Pengertian mengenai penyalahgunaan kewenangan dalam hukum administrasi dapat diartikan dalam 3 (tiga) wujud, yaitu:
Penyalahgunaan kewenangan untuk melakukan tindakan-tindakan yang bertentangan dengan kepentingan umum atau untuk menguntungkan kepentingan pribadi, kelompok atau golongan;
Penyalahgunaan kewenangan dalam arti bahwa tindakan pejabat tersebut adalah benar ditujukan untuk kepentingan umum, tetapi menyimpang dari tujuan kewenangan yang diberikan oleh undang-undang atau peraturan-peraturan lainnya;
Penyalahgunaan kewenangan dalam arti menyalahgunakan prosedur yang seharusnya dipergunakan untuk mencapai tujuan tertentu, tetapi telah menggunakan prosedur lain agar terlaksana.
Pada dasarnya, penyalahgunaan kewenangan mempunyai karakter atau ciri sebagai berikut:
Menyimpang dari tujuan atau maksud dari suatu pemberian kewenangan.
Setiap pemberian kewenangan kepada suatu badan atau kepada pejabat administrasi negara selalu disertai dengan “tujuan dan maksud” atas diberikannya kewenangan tersebut, sehingga penerapan kewenangan tersebut harus sesuai dengan “tujuan dan maksud” diberikannya kewenangan tersebut.

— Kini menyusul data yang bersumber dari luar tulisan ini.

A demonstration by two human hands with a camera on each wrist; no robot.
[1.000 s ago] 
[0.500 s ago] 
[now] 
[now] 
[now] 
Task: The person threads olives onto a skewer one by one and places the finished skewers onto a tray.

Dalam hal penggunaan kewenangan oleh suatu badan atau pejabat administrasi negara tersebut tidak sesuai dengan “tujuan dan maksud” dari pemberian kewenangan, maka pejabat administrasi Negara tersebut telah melakukan penyalahgunaan kewenangan.

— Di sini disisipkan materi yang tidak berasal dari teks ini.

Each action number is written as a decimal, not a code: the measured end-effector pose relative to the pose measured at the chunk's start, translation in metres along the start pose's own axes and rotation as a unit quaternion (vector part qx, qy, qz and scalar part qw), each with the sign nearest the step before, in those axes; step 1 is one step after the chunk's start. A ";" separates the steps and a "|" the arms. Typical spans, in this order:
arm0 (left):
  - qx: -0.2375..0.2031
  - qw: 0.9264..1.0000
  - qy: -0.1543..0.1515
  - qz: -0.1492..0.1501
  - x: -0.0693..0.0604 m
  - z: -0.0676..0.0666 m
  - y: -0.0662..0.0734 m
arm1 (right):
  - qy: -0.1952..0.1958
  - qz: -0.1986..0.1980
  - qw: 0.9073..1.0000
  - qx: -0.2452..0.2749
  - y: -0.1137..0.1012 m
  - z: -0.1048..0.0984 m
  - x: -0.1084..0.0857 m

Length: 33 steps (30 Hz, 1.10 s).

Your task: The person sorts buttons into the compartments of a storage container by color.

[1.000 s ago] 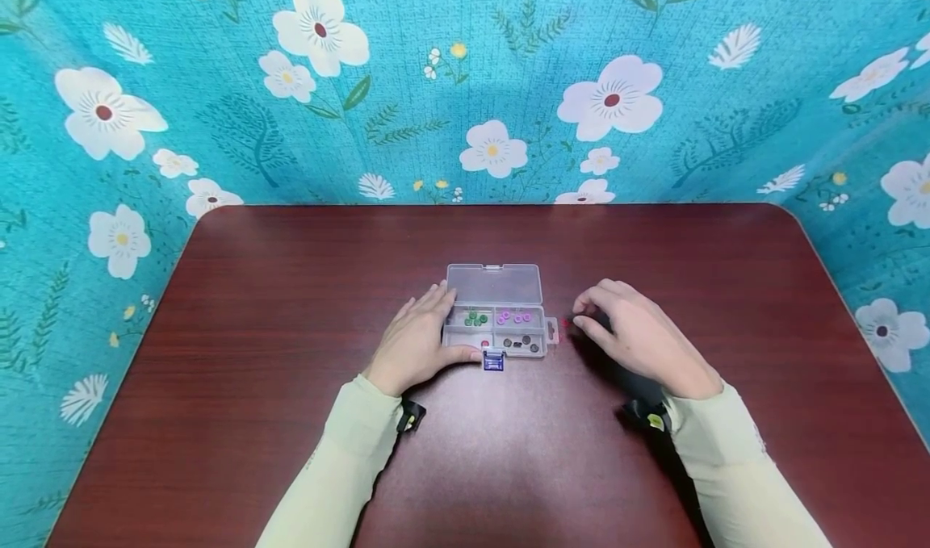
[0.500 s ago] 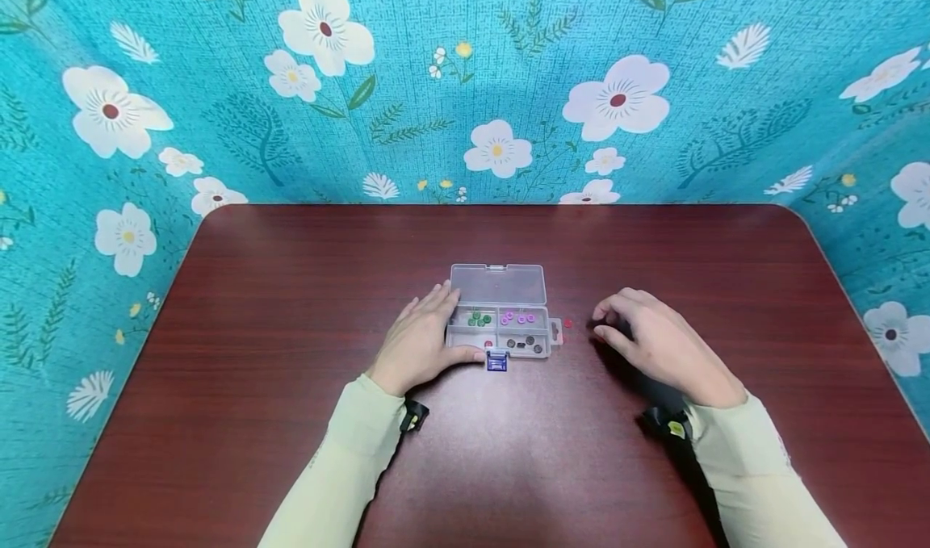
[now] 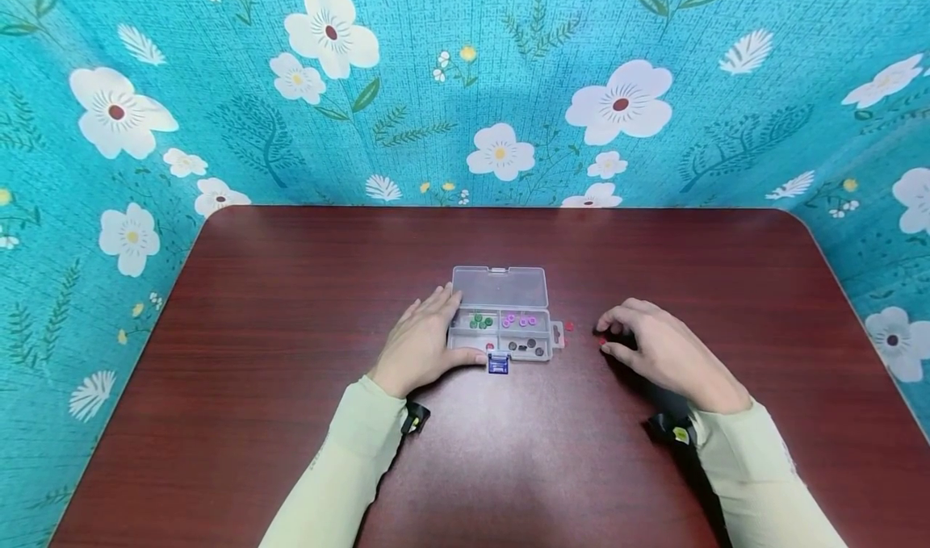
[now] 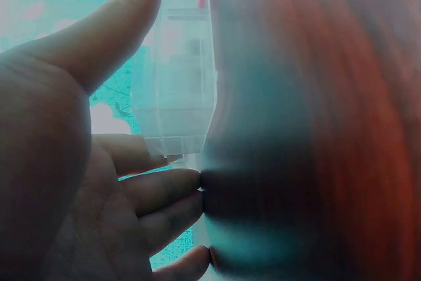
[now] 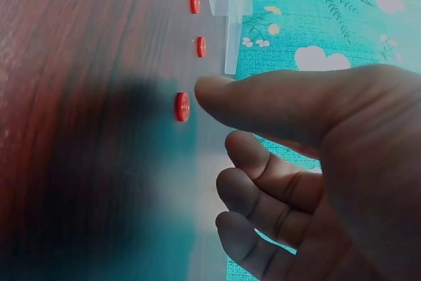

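A clear plastic compartment box [image 3: 468, 340] sits with its lid [image 3: 500, 290] folded back. My left hand [image 3: 417, 346] rests against its left side, fingers extended and thumb along the front edge near the blue latch [image 3: 498, 365]. Green buttons [image 3: 479, 322], purple buttons [image 3: 523, 321], dark buttons [image 3: 531, 344] and one red button [image 3: 490, 346] lie in separate compartments. Right of the box, my right hand [image 3: 664, 358] hovers at a red button [image 5: 183, 106], thumb and fingers apart, holding nothing. Two more red buttons [image 5: 201, 47] lie between that hand and the box.
A hanging tab [image 3: 558, 335] juts from the box's right end, with red buttons close beside it. The dark wooden table [image 3: 327, 274] ends at the back against a blue flowered cloth [image 3: 421, 88]. Black camera straps [image 3: 668, 429] circle both wrists.
My right hand has moved right, away from the box and the red buttons beside it. Another red button now shows by its thumb. The left hand stays on the box; the head view shifts slightly.
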<state>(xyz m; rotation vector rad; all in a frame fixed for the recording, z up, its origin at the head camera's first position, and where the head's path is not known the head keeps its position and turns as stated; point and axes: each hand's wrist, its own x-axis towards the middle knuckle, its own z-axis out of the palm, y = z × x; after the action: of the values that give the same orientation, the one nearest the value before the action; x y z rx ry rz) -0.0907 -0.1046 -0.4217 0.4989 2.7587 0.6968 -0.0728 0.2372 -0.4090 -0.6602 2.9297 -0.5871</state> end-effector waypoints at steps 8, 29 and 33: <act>0.004 1.000 -0.001 0.000 -0.001 -0.001 0.001 | -0.005 -0.003 1.000 0.000 0.002 0.001 -0.001; 0.009 1.000 -0.001 0.001 0.000 0.000 0.000 | -0.002 -0.008 1.000 -0.012 0.007 0.005 -0.003; 0.008 1.000 0.000 0.001 0.000 0.001 -0.001 | 0.000 -0.009 1.000 -0.012 0.008 0.005 -0.003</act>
<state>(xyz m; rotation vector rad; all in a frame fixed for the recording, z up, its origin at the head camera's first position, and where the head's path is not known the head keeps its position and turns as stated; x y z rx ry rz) -0.0910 -0.1048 -0.4226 0.5062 2.7665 0.6748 -0.0725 0.2434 -0.4164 -0.6887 2.9387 -0.5550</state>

Menyimpang dari tujuan atau maksud dalam kaitannya dengan asas legalitas.
Asas legalitas merupakan salah satu prinsip utama yang dijadikan dasar dalam setiap penyelenggaraan pemerintahan, terutama dalam sisitem hukum kontinental. Pada negara demokrasi tindakan pemerintah harus mendapatkan legitimasi dari rakyat yang secara formal tertuang dalam undang-undang.
Menyimpang dari tujuan atau maksud dalam kaitannya dengan asas-asas umum pemerintahan yang baik.

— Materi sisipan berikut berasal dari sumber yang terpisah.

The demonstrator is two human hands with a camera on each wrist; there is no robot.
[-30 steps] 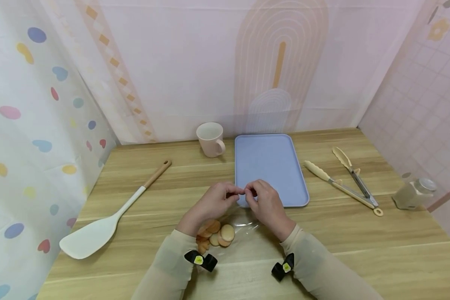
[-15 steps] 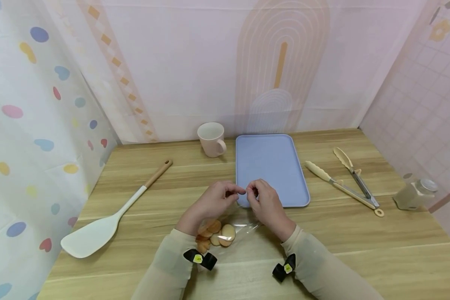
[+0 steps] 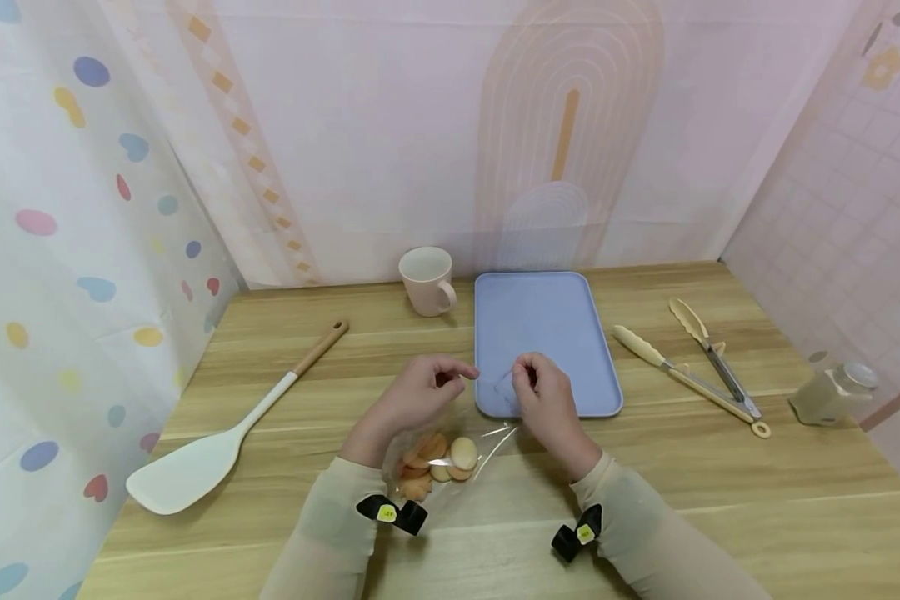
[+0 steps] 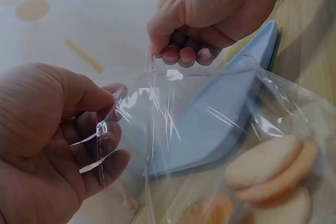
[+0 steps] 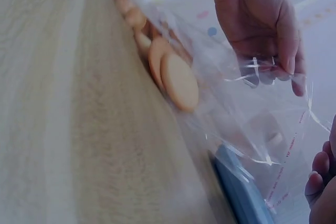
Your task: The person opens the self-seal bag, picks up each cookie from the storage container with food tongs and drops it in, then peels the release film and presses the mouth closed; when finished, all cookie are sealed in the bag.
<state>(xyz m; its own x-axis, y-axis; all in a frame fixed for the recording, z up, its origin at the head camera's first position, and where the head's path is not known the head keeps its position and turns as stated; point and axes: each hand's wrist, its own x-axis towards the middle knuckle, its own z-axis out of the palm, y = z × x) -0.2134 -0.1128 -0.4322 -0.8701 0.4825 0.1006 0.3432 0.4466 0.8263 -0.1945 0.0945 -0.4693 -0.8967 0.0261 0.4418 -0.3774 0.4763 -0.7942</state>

Asas-Asas Umum penyelenggaraan negara dalam Pasal 3 Undang-Undang Nomor 28 Tahun 1999 Tentang Penyelenggaraan Negara Yang Bersih dan Bebas dari Korupsi, Kolusi dan Nepotisme meliputi, a. Asas kepastian hukum; b. Asas tertib penyelenggaraan Negara; c. Asas kepentingan umum; d. Asas keterbukaan; e. Asas proposionalitas; f. Asas profesionalitas; dan g. Asas akuntabilitas. (Pria sakti/Ketut).